> [Task details]: Your response should be the complete listing, returned exactly as written.

> [Material provided]:
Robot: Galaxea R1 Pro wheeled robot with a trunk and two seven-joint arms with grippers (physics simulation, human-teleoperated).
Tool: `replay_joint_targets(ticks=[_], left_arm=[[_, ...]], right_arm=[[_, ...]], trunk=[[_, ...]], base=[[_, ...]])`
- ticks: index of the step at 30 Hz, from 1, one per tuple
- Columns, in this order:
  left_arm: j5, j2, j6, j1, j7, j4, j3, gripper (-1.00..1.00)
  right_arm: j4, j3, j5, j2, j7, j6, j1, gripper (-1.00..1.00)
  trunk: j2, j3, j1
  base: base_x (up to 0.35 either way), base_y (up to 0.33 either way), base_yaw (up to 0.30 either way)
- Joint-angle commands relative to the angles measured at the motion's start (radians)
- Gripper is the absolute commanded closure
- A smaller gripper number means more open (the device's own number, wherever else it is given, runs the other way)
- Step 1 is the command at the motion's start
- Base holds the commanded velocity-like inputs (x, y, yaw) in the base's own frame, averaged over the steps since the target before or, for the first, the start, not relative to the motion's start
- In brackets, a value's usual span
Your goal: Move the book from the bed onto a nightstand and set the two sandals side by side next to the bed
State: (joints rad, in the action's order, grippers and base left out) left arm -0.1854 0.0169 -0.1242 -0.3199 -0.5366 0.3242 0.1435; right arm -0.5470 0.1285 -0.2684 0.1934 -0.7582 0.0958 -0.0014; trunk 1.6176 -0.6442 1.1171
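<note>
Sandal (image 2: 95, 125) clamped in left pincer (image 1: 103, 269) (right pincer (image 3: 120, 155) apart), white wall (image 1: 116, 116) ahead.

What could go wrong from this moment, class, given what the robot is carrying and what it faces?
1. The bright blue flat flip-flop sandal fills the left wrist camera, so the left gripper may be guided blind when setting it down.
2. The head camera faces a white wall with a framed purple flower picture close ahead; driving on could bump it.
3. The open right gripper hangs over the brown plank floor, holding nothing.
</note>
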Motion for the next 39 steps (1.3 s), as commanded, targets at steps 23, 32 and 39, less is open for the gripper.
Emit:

> [Answer section]:
Robot: Galaxea R1 Pro wheeled robot with a trunk and two seven-joint arms with grippers (physics simulation, human-teleoperated).
Tool: `replay_joint_targets(ticks=[_], left_arm=[[_, ...]], right_arm=[[_, ...]], trunk=[[_, ...]], base=[[_, ...]])`
- ticks: index of the step at 30 Hz, from 1, one per tuple
- Columns, in this order:
  left_arm: j5, j2, j6, j1, j7, j4, j3, gripper (-1.00..1.00)
  right_arm: j4, j3, j5, j2, j7, j6, j1, gripper (-1.00..1.00)
  trunk: j2, j3, j1
  base: base_x (up to 0.35 either way), base_y (up to 0.33 either way), base_yaw (up to 0.30 either way)
- Joint-angle commands relative to the angles measured at the motion's start (radians)
- Gripper is the absolute commanded closure
- A smaller gripper number means more open (the device's own number, wherever else it is given, runs the other way)
- Step 1 is the command at the motion's start
- Base holds the commanded velocity-like inputs (x, y, yaw) in the base's own frame, averaged over the steps since the target before or, for the first, the start, not relative to the motion's start
- In brackets, a value's usual span
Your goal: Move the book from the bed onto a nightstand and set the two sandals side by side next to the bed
State: (joints rad, in the action's order, grippers and base left out) left arm -0.1854 0.0169 -0.1242 -0.3199 -0.5366 0.3242 0.1435; right arm -0.5470 0.1285 -0.2684 0.1934 -0.7582 0.0958 -0.0014; trunk 1.6176 -0.6442 1.1171
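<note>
Sandal (image 2: 95, 125) clamped in left pincer (image 1: 103, 269) (right pincer (image 3: 120, 155) apart), white wall (image 1: 116, 116) ahead.

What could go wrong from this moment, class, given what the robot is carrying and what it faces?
1. The bright blue flat flip-flop sandal fills the left wrist camera, so the left gripper may be guided blind when setting it down.
2. The head camera faces a white wall with a framed purple flower picture close ahead; driving on could bump it.
3. The open right gripper hangs over the brown plank floor, holding nothing.
</note>
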Motion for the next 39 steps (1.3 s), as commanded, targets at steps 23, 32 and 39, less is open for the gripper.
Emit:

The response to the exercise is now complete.